Florida Official Calls for Gas Price Investigation But Supports Ethanol

Cindy Zimmerman

Florida Agriculture and Consumer Services Commissioner Charles Bronson is calling on Congress and the Bush Administration to launch full and thorough investigations into skyrocketing fuel prices.

FL Farm to Fuel“We’re being taken for a ride, and the evidence is everywhere, from the escalating prices we pay to fill up our vehicles with gasoline to the purchase of virtually all consumer goods,” Bronson said. “It is almost impossible to conceive of a product that is not dependent on oil in either its production or transportation to the stores in which it is sold.”
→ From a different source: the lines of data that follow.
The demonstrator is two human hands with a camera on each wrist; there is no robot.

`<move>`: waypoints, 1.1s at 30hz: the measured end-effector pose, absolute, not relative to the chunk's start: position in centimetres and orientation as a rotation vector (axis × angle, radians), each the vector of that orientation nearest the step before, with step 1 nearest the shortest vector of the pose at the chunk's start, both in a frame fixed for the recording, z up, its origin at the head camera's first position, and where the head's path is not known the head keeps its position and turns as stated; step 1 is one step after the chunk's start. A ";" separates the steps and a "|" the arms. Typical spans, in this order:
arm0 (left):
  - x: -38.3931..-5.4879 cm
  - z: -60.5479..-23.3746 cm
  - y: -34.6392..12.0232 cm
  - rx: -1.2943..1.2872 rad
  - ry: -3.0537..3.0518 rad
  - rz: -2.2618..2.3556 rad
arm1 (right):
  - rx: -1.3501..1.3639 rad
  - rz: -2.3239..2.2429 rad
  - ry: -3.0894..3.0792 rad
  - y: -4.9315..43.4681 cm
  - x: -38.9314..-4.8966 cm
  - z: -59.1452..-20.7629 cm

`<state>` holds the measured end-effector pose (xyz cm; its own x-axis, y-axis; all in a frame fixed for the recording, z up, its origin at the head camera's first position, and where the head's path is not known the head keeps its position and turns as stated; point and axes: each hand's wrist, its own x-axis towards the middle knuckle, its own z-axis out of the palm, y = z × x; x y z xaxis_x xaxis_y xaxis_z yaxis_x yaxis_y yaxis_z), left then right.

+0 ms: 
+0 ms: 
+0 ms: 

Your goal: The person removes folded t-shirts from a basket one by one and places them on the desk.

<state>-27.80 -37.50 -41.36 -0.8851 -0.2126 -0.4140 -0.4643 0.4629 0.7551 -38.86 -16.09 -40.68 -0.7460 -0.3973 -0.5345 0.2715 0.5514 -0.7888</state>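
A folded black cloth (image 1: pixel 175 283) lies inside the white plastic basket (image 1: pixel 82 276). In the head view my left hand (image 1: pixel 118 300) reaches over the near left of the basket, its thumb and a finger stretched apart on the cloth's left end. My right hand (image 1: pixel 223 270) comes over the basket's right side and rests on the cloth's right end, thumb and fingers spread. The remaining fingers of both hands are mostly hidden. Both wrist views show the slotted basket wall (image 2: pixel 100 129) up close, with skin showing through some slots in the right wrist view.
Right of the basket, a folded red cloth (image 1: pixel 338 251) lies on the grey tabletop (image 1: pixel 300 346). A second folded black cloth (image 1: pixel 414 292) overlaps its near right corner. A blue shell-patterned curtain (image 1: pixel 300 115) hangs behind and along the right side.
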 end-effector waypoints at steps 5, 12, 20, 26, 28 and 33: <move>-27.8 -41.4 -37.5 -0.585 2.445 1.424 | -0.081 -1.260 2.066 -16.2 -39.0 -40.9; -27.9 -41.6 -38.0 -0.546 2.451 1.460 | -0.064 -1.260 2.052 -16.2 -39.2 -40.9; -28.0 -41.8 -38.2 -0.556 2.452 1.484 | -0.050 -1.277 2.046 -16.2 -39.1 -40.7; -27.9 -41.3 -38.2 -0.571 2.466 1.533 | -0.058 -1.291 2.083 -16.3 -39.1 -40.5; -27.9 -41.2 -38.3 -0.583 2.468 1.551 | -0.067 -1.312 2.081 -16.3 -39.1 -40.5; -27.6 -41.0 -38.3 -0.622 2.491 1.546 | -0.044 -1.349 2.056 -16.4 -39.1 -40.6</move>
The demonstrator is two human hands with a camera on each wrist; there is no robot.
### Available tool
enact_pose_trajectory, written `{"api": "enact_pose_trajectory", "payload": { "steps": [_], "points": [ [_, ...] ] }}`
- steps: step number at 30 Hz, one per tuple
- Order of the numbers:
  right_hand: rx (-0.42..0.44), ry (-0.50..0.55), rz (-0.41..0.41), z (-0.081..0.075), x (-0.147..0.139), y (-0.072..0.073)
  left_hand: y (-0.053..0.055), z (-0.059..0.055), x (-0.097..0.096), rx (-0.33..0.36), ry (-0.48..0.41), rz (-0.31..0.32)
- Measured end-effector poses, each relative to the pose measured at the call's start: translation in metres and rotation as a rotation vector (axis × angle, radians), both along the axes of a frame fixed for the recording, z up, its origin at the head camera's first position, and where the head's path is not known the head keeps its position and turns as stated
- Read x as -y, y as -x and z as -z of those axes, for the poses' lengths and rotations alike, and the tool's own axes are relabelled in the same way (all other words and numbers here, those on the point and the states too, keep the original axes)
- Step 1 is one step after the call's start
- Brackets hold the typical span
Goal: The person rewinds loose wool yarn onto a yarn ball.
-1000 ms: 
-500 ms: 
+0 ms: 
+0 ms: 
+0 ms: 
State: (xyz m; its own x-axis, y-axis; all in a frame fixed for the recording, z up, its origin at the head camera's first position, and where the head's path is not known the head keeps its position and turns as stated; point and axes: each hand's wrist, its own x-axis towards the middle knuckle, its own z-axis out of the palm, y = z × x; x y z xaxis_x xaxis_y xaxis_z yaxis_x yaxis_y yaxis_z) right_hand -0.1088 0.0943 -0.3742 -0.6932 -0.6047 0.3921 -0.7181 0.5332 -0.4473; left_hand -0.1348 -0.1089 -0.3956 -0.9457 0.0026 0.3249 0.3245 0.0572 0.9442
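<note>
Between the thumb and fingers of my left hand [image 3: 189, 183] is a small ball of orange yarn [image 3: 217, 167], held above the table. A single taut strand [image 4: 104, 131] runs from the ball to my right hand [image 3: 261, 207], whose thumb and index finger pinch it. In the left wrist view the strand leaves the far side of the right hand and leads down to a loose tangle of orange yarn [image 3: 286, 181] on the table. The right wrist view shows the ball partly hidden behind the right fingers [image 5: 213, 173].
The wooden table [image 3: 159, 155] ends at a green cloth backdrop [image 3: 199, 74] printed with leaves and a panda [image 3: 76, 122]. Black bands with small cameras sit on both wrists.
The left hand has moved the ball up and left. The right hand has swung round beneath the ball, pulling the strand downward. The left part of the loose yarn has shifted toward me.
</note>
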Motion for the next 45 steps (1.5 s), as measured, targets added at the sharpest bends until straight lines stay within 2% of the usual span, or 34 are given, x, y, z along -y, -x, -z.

At the same time, Bronson is urging Congress to resist efforts to slow down the production of ethanol and biodiesel, arguing that the production of alternative fuels is the most effective option in assuring that fuel prices moderate and that future energy costs are affordable and he argues that it is a minor factor in food price increases.

“In fact, the President’s Council of Economic Advisors estimates that only 3 percent of the total increase in food prices this year is attributable to corn that is being diverted for ethanol production,” Bronson said. “Analysts say the most significant factors in increasing food costs are higher fuel prices, greater demand in countries such as China and India, and droughts in several major food-producing nations.”

Establishing a major alternative fuel industry in Florida is a top priority of Bronson, who is a Steering Committee member of “25x’25,” a national bipartisan organization committed to seeing the nation’s agriculture industry produce 25 percent of the country’s energy needs by the year 2025.

Bronson developed Florida’s “Farm to Fuel” initiative, a program designed to use Florida’s more than 10 million acres of farm and timber land to produce ethanol and biodiesel as a means of keeping Florida land in open green space and in an effort to reduce the state and nation’s dependency on foreign oil.